» Instructions to follow: For the entries below, report the number of lines containing "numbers", without any other content.

» Data in this exercise:

——————

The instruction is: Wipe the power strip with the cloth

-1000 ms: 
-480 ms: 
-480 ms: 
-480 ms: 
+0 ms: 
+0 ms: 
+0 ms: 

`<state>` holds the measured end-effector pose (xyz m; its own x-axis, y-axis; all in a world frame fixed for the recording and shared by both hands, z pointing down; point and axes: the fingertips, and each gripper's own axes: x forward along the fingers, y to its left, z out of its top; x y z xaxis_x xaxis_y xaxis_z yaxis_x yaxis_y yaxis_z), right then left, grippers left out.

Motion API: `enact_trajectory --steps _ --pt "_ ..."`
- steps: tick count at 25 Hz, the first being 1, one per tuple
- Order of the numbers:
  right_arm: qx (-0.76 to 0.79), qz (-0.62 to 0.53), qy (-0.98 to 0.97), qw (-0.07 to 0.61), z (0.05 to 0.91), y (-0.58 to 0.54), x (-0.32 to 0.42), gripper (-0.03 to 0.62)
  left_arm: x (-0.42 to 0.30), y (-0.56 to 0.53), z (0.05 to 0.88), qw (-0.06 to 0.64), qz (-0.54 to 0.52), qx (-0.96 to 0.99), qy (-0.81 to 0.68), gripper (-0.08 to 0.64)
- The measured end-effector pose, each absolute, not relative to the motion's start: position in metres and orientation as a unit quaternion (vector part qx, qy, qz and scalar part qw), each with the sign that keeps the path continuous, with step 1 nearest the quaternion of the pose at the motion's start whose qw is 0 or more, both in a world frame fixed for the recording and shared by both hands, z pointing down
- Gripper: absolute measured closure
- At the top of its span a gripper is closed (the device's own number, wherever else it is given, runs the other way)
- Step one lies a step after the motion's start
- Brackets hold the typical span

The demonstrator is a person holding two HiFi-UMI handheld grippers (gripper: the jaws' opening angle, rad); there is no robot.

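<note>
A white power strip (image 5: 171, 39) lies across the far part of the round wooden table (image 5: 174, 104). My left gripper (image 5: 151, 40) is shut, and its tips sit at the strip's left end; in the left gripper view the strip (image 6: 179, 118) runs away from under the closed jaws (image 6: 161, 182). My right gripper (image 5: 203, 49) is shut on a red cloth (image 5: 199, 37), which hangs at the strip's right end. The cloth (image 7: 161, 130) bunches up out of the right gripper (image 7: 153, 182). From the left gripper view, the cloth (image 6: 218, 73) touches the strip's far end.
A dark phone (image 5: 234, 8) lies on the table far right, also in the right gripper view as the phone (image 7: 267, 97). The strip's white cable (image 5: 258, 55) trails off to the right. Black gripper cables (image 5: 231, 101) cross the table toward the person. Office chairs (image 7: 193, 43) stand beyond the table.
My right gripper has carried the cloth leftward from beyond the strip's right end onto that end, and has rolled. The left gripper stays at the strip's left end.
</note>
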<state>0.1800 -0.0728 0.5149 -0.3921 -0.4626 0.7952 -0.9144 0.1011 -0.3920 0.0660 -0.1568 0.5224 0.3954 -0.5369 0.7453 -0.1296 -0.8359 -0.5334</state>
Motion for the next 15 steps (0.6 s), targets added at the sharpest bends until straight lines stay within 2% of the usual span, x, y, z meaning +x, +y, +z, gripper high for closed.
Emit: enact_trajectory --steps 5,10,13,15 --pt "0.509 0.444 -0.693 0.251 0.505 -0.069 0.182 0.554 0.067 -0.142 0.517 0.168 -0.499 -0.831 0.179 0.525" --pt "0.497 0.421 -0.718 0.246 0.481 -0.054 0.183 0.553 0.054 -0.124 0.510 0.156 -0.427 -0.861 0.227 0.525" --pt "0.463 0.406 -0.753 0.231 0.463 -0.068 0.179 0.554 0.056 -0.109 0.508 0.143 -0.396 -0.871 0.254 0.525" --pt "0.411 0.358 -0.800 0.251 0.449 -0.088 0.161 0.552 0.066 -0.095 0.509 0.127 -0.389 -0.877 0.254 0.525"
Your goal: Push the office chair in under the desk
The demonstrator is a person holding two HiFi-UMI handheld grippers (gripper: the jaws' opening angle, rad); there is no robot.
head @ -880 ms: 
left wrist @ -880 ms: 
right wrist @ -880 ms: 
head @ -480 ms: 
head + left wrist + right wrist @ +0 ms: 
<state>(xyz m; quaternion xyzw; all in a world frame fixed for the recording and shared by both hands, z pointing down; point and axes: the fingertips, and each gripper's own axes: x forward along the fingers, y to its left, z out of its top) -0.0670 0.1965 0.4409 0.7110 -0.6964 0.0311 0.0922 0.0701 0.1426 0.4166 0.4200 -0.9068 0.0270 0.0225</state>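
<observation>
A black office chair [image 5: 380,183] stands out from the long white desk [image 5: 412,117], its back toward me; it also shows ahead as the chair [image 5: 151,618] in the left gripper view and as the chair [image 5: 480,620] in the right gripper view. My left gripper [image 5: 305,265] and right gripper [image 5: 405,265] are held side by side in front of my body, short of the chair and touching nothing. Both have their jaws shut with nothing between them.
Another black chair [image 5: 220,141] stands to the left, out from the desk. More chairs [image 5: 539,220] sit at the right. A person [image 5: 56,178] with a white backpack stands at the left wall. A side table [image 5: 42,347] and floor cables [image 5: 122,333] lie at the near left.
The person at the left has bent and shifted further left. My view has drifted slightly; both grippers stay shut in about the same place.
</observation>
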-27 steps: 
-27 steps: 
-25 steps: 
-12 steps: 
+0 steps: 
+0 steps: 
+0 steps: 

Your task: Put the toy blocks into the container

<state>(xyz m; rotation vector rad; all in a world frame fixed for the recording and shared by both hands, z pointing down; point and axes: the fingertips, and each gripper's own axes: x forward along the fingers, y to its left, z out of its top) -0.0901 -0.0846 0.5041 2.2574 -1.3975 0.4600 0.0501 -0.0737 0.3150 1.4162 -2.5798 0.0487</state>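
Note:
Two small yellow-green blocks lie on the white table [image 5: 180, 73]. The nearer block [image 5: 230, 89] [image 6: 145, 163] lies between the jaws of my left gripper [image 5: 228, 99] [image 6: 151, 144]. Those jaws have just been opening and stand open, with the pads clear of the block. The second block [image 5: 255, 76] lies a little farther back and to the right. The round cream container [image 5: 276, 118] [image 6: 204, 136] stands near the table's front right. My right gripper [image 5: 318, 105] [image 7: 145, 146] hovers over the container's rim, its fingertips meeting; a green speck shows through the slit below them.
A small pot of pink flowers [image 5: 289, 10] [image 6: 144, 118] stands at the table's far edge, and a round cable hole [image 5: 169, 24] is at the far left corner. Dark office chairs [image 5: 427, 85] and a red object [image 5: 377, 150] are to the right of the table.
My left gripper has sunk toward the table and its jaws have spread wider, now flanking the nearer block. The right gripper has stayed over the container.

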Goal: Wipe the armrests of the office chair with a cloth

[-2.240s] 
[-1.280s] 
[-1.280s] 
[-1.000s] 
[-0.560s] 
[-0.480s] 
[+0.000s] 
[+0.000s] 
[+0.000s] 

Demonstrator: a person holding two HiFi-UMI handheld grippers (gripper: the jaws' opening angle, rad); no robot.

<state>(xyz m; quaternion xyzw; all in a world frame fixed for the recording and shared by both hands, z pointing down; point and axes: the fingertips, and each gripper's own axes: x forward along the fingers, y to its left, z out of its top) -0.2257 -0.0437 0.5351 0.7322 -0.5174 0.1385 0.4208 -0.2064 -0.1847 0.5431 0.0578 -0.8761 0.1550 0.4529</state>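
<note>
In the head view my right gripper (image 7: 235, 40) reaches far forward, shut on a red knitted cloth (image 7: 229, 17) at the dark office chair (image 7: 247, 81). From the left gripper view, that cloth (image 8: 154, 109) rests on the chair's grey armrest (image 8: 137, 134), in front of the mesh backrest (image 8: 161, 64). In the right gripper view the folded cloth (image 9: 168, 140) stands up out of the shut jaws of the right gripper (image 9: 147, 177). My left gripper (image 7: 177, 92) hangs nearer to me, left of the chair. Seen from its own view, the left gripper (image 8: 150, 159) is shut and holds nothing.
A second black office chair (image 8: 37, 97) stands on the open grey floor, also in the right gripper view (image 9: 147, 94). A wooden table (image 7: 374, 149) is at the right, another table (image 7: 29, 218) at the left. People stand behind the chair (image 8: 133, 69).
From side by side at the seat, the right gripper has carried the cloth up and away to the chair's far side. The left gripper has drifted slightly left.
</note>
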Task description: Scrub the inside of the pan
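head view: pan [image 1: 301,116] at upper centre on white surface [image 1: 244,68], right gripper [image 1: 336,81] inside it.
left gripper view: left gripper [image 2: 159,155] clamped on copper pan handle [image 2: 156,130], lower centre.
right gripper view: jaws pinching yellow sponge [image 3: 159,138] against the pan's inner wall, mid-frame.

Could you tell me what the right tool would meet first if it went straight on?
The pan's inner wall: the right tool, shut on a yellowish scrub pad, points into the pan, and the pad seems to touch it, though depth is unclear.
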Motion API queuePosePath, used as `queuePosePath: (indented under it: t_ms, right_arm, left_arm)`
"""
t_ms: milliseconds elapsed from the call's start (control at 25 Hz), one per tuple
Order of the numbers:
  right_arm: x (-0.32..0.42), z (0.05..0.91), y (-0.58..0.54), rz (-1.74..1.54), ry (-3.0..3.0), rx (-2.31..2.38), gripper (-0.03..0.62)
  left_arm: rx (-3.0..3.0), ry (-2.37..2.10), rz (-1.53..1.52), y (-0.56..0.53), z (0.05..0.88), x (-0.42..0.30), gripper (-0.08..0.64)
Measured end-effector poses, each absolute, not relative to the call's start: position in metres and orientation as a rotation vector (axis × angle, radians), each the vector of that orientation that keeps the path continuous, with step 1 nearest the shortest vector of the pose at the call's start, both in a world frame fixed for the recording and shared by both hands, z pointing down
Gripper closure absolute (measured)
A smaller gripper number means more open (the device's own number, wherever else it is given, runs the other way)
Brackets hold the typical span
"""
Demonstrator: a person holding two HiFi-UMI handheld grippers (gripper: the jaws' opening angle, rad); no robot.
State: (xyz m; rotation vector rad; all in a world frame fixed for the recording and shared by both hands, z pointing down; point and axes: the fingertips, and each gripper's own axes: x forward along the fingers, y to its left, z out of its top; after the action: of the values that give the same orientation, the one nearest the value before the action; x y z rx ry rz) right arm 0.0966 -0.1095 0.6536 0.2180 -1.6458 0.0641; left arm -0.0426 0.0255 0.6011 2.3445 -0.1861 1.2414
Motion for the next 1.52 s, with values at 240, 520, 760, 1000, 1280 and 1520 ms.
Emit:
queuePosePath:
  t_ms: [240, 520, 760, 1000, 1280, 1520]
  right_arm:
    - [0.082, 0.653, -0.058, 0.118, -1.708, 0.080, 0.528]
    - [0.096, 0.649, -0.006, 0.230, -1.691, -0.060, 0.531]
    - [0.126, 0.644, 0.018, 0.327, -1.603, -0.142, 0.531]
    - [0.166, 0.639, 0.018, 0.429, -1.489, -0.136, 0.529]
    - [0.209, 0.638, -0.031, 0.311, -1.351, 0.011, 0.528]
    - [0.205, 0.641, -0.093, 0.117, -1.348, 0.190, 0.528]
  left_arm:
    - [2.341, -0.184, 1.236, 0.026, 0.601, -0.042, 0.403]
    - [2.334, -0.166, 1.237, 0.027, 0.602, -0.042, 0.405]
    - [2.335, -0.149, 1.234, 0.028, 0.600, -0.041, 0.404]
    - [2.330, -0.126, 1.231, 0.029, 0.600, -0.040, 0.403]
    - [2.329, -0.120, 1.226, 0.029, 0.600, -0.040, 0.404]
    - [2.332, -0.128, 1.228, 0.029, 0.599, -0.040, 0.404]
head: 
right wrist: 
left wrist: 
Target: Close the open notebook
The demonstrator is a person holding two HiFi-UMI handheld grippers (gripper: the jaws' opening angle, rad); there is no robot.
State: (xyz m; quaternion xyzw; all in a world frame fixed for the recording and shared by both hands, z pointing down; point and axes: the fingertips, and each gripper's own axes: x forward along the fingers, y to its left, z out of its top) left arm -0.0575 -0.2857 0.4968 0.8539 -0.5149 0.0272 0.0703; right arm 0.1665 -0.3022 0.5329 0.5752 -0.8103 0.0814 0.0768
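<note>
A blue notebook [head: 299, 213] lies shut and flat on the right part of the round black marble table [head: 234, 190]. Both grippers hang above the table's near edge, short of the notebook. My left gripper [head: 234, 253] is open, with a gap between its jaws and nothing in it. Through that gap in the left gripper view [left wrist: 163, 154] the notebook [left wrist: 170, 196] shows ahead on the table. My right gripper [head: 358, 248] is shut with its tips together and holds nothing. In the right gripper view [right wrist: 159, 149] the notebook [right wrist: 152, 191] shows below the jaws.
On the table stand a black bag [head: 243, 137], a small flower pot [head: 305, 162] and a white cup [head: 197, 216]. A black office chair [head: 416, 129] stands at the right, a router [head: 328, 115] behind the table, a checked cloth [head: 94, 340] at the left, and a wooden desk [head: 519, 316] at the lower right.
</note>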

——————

» Response below: 2